TASK DIRECTIONS:
Of the lines below, write out exactly those from the line with "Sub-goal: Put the" through the line with "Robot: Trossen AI", both included, and skip the rest.

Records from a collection
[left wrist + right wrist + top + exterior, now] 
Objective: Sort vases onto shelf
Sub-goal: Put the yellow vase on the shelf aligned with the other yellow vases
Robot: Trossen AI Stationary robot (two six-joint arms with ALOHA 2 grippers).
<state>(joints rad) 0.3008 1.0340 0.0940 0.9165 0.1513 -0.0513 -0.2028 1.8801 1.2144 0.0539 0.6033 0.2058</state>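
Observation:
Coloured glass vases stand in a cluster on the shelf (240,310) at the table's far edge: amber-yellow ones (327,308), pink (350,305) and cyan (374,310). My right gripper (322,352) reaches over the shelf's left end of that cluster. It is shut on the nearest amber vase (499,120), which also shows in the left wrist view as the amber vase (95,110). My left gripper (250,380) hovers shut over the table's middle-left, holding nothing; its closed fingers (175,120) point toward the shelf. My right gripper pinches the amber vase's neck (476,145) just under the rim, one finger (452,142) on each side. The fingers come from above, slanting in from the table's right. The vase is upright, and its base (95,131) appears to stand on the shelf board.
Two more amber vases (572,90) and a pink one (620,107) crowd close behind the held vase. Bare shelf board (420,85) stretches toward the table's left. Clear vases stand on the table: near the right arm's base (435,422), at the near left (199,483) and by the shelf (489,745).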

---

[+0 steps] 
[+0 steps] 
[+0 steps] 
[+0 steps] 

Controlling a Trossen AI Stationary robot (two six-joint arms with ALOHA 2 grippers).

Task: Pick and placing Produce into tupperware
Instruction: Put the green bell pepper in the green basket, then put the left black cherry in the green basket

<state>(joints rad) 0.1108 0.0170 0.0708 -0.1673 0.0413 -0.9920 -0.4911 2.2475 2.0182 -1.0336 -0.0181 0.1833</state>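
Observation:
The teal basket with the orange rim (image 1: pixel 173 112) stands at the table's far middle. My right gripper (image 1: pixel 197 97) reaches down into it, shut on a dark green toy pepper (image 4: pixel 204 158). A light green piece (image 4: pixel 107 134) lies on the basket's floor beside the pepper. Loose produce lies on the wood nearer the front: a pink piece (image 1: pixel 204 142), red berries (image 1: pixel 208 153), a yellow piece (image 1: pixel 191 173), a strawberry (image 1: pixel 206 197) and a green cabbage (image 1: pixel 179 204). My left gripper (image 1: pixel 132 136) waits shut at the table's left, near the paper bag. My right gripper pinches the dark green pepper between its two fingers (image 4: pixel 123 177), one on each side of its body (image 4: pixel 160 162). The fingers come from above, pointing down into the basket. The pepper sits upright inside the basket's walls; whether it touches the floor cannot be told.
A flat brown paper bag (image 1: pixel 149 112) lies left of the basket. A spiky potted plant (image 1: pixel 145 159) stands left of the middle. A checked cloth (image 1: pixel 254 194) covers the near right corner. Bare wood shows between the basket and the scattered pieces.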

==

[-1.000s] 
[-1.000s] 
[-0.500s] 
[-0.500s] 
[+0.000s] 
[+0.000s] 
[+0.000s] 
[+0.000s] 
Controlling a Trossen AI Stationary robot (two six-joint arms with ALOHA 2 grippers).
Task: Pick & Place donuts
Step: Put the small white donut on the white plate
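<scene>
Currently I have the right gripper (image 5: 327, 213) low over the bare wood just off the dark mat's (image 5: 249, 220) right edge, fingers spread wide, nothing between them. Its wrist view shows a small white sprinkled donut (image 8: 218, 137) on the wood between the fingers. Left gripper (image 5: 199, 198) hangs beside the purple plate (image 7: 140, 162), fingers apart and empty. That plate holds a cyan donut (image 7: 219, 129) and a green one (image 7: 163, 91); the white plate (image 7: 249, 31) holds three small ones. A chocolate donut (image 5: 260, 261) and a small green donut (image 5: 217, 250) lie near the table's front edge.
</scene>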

YOUR SOLUTION:
Sub-goal: Put the yellow vase on the shelf aligned with the other yellow vases
Robot: Trossen AI Stationary robot (two six-joint arms with ALOHA 2 grippers).

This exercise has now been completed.